It’s deflating.
My lifelong dream of becoming a published author came true. Over the last year and a half, I’ve published five books with the biggest trade publisher in the country. Been on multiple national book tours. Appeared at some of the most well-regarded book festivals. Even did multiple author panels with one of my literary heroes, Goosebumps author R. L. Stine.
And then my next series idea got rejected. After taking that sting, I finished another book and tried again. That one just got rejected too.
When you reach the mountaintop and experience the success you long dreamed of, it can fool you into thinking you’ll remain there. The truth is, that’s normally not the case, at least not in a highly competitive creative field. Today’s hot new author (not that I ever was that) can become tomorrow’s has-been with mind numbing speed. It’s humbling.
But the opposite is also true. When we experience repeated setbacks, it can feel like things will never change. Our success is over. We’ll always lose, be rejected, be ignored. That’s not reality either.

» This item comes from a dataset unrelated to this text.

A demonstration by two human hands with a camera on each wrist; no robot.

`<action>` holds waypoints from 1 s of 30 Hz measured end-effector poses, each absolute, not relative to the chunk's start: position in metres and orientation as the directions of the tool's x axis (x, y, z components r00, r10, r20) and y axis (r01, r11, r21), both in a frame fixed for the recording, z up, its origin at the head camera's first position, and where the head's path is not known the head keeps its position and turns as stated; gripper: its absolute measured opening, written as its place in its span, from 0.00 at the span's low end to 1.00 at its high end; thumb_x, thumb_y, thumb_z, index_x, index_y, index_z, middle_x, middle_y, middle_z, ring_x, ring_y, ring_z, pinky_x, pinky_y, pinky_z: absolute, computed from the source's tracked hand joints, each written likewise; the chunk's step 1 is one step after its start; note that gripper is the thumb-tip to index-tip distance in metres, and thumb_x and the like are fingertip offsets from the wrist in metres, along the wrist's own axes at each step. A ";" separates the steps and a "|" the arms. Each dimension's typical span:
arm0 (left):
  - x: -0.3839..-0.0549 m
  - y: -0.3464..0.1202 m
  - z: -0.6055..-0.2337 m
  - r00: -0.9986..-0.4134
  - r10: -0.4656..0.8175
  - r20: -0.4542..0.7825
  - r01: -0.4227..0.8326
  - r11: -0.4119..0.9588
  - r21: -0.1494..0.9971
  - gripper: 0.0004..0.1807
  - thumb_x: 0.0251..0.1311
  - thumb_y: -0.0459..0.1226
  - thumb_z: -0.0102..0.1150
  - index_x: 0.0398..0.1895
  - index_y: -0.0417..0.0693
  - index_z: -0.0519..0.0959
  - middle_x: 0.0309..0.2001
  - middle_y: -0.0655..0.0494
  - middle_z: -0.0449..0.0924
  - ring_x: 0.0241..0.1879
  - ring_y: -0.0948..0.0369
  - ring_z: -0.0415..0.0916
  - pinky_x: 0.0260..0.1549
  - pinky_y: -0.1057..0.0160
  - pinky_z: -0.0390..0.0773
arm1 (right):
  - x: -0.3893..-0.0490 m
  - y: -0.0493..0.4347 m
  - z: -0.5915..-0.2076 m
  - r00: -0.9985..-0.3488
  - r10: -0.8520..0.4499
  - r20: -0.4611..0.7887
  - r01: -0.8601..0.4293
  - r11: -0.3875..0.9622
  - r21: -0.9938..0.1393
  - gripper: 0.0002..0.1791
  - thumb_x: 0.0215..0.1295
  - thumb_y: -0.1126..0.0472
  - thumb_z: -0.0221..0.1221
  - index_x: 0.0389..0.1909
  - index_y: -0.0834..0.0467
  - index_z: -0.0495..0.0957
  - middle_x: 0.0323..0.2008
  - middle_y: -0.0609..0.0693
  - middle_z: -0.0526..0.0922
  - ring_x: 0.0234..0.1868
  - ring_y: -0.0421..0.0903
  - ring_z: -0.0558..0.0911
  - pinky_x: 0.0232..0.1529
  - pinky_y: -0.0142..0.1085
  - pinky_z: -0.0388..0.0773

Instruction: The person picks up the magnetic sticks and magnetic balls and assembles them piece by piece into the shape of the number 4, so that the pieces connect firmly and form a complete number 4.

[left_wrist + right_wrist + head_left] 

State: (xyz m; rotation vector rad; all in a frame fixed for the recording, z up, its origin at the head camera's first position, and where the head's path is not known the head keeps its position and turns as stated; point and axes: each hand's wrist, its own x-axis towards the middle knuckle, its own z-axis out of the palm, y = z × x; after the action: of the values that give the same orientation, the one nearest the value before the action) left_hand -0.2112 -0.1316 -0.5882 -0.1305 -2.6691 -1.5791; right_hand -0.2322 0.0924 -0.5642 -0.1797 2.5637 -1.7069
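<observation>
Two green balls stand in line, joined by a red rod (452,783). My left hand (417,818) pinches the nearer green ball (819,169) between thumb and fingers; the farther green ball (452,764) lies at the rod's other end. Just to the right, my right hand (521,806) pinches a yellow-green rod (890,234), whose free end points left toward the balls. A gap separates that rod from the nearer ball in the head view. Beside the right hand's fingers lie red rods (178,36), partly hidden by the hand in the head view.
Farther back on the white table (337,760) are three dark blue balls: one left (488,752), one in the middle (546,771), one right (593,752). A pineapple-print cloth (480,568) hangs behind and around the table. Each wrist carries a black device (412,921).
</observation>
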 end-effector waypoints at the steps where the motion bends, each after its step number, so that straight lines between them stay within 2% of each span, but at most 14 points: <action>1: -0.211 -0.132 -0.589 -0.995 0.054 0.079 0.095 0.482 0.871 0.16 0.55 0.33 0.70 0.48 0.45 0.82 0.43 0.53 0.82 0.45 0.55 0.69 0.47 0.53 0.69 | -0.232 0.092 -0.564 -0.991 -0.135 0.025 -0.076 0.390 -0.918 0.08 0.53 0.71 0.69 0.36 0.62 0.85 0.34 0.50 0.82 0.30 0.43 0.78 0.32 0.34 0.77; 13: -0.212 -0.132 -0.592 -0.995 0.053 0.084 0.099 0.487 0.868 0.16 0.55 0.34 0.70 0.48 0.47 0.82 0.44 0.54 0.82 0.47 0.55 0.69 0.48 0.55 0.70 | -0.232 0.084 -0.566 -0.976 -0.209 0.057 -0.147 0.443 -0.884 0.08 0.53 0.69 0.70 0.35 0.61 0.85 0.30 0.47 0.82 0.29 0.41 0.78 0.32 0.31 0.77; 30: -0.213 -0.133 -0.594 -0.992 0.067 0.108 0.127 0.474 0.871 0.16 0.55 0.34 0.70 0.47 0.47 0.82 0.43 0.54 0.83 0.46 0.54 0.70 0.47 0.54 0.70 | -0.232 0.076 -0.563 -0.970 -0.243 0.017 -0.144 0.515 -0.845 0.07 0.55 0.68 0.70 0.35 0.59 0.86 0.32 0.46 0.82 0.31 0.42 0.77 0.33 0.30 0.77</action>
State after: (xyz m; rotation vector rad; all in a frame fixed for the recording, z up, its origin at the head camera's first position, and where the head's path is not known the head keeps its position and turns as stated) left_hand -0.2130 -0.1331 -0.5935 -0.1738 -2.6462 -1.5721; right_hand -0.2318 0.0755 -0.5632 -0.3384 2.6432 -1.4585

The hard truth is this—success comes and goes. You’re up one minute and down the next. You’re applauded, then forgotten. When you venture into the arena to fight for your dreams, be prepared to get whacked. The smackdown is almost inevitable. What matters is how we choose to respond.
It is not the critic who counts: not the man who points out how the strong man stumbles or where the doer of deeds could have done better. The credit belongs to the man who is actually in the arena, whose face is marred by dust and sweat and blood, who strives valiantly, who errs and comes up short again and again, because there is no effort without error or shortcoming, but who knows the great enthusiasms, the great devotions, who spends himself in a worthy cause; who, at the best, knows, in the end, the triumph of high achievement, and who, at the worst, if he fails, at least he fails while daring greatly, so that his place shall never be with those cold and timid souls who knew neither victory nor defeat.—Theodore Roosevelt
I’m going to keep fighting. I believe in my latest book, so my agent is going to send it to other editors. While that painfully slow process happens, I’m going to work on a new novel. Keep trudging, keep pushing, keep putting one foot in front of the other in pursuit of my dream of a sustained author career.
What dream do you have that’s worth the struggle? Make a plan, take a deep breath, and step into the arena. Fight the good fight. When you get smacked down, let yourself feel the pain, then shake off the blow, pull yourself up and start again. If you do, your dream just might come true. At worst, you’ll never be one of those timid souls who never dared to try, and you’ll take a giant step toward Becoming Yourself.